Policjanci znaleźli w domu monity i wezwania do zapłaty - twierdzi radio. Wynika z nich, że rodzina miała milionowe długi. Sąsiedzi twierdzą, że mężczyzna skarżył się do ministerstwa sprawiedliwości na komorników.

Reklama

Policjantów zaalarmowano około godziny 1.00 w nocy. Natychmiast pojechali nad Zalew Zegrzyński, do Nieporętu. Gdy dotarli do osiedla domków jednorodzinnych, gdzie padły strzały, było już za późno.

46-letni Dariusz P., który strzelał do swoich domowników, już nie żył, jego żona również. Dwaj synowie - w wieku 17 i 20 lat - byli ranni. Tak szybko, jak tylko się dało, przewieziono ich do szpitala. Trzeci syn - 19-latek - uciekł. Jest teraz pod opieką psychologa.

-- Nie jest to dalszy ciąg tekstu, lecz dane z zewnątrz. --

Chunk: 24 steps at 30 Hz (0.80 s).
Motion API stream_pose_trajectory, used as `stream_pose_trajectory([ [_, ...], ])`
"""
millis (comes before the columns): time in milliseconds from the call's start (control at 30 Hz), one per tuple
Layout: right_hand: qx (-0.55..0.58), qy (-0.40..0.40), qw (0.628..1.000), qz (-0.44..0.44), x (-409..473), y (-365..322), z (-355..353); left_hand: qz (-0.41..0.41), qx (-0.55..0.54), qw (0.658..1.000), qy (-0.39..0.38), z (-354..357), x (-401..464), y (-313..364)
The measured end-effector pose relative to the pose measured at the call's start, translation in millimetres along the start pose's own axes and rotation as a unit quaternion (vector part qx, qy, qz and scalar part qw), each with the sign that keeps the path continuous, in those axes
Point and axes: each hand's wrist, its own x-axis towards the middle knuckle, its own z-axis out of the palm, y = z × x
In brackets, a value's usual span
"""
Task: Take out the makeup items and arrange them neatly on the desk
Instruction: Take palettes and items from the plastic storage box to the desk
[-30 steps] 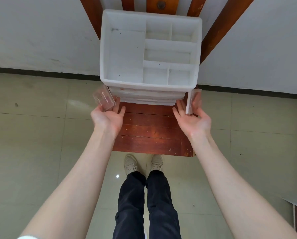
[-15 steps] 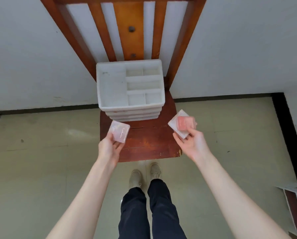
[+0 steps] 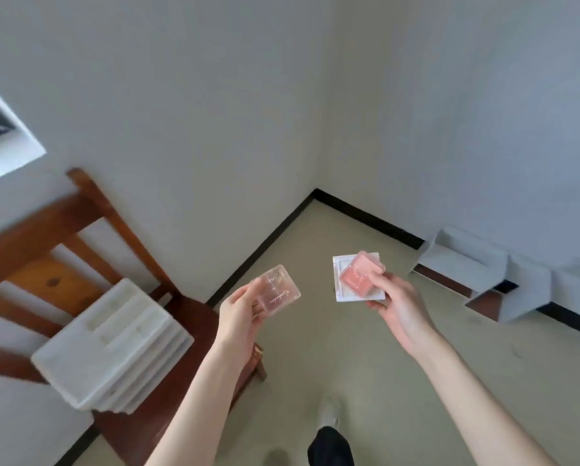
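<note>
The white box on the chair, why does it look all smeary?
In the head view, the white organizer and the wooden chair are streaked with motion blur; the clear compact in the left hand and the pink compacts in the right hand look sharper; the wide lens bends the walls.

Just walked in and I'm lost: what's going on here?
A person is carrying makeup away from a white organizer that sits on a wooden chair. The left hand grips a clear pink compact; the right hand holds a small pink case stacked on a white palette. No desk is clearly visible.
</note>
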Motion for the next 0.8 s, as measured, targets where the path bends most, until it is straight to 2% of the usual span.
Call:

Marcin Szyndler z Komendy Stołecznej Policji powiedział dziennikowi.pl, że napastnik strzelał z broni sportowej. Teraz specjaliści z policyjnego laboratorium dokładnie przebadają tę broń. Wiadomo, że mężczyzna miał na nią pozwolenie.

Szyndler przyznaje, że będzie bardzo trudno ustalić, co było przyczyną tragedii. "Wszystko rozegrało się w czterech ścianach" - podkreśla. Jedynymi świadkami są synowie zabójcy, ale nie wiadomo, kiedy będzie można ich przesłuchać.